Once the line containing "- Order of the" is found in the entries below, reproduce it and every line after it, stopping at and including the line containing "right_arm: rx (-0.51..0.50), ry"; reproduce nothing else, and keep each line exact.

Given data:

-- Opening Marker --

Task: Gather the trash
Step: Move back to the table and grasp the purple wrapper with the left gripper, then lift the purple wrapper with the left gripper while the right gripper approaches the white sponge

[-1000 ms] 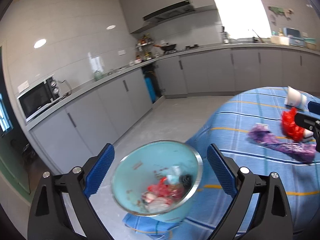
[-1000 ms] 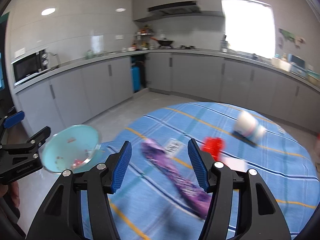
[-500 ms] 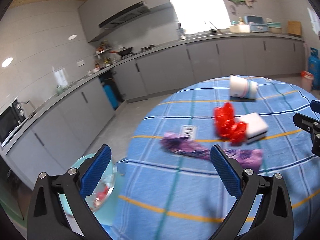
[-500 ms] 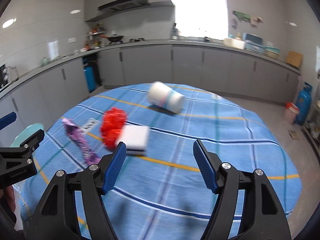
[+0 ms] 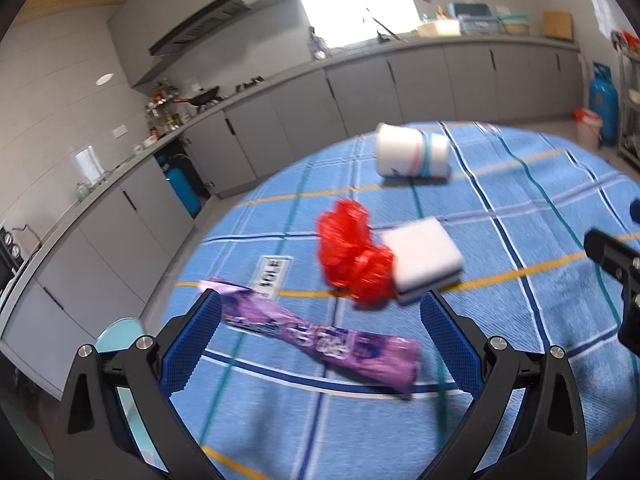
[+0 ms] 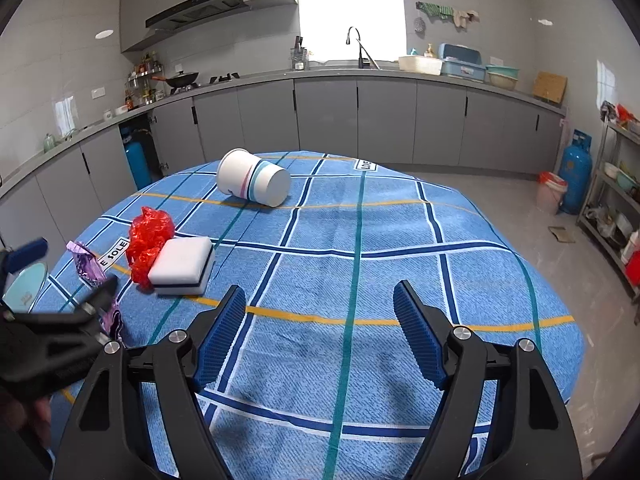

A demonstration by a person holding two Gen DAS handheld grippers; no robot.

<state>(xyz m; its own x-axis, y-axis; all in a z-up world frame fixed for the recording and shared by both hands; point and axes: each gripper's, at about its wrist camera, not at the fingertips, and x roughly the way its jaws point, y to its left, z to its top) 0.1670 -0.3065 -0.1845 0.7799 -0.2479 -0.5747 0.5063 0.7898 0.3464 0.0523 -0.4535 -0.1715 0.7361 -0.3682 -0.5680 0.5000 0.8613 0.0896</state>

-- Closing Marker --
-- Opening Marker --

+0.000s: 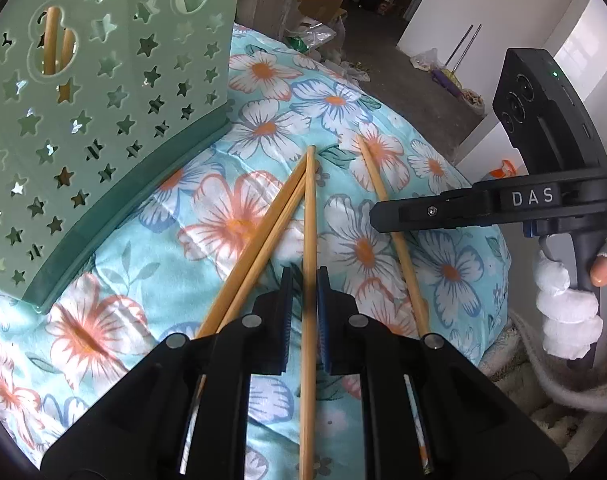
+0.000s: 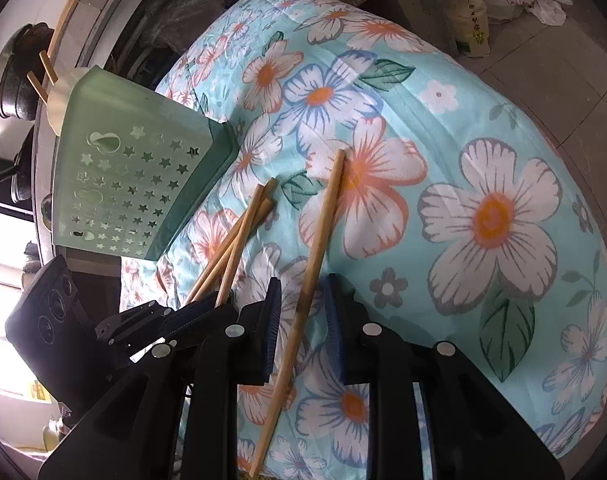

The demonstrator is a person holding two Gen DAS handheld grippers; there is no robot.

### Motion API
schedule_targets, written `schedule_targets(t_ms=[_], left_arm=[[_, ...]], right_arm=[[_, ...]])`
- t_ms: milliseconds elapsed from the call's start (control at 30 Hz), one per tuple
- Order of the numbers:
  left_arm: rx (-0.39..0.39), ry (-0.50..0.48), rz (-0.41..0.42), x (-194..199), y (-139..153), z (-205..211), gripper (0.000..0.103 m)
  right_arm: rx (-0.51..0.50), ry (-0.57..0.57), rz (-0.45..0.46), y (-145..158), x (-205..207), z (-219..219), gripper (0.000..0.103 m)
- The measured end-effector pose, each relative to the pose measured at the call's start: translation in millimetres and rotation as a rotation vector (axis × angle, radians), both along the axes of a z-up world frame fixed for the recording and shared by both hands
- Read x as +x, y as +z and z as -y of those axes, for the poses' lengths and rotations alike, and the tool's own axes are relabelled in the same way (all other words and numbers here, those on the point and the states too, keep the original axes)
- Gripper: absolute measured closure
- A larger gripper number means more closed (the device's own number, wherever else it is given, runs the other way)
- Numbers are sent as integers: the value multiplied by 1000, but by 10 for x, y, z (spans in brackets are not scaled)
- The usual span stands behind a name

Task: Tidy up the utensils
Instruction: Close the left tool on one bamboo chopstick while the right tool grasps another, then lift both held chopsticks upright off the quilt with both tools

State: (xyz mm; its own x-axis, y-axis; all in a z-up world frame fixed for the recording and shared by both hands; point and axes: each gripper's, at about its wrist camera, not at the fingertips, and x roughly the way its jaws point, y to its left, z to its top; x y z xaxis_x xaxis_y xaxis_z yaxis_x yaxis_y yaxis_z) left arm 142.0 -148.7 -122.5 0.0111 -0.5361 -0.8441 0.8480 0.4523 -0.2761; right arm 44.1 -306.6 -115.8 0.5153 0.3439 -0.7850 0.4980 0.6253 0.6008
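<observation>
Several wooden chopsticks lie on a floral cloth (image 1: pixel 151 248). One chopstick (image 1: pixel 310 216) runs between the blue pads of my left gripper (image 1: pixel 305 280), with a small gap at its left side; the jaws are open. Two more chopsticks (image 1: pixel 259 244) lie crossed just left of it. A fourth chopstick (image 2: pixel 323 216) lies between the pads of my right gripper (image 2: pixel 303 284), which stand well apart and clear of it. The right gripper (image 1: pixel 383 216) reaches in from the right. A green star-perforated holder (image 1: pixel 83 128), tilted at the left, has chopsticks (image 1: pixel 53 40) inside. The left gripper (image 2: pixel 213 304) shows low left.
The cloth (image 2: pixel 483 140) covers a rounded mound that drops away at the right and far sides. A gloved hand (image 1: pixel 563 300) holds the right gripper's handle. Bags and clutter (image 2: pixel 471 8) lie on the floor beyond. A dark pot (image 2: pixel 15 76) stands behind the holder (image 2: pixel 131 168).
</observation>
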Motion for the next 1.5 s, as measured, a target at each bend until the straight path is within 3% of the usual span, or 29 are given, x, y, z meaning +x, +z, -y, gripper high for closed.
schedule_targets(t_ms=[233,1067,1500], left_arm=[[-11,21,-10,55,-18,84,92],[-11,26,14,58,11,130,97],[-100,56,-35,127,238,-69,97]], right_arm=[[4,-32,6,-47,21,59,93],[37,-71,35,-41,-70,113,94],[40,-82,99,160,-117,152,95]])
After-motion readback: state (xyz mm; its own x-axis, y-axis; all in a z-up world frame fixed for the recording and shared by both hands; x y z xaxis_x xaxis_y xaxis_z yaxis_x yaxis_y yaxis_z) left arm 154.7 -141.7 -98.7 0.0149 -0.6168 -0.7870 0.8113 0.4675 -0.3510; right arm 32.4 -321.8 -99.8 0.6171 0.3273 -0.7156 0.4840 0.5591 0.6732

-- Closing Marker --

Solution:
- Order of the numbers:
  left_arm: rx (-0.39..0.39), ry (-0.50..0.48), rz (-0.41..0.42), x (-194..199), y (-139..153), z (-205..211), gripper (0.000..0.103 m)
  right_arm: rx (-0.51..0.50), ry (-0.57..0.57), rz (-0.45..0.46), y (-145..158), x (-205..207), z (-219..219), gripper (0.000..0.103 m)

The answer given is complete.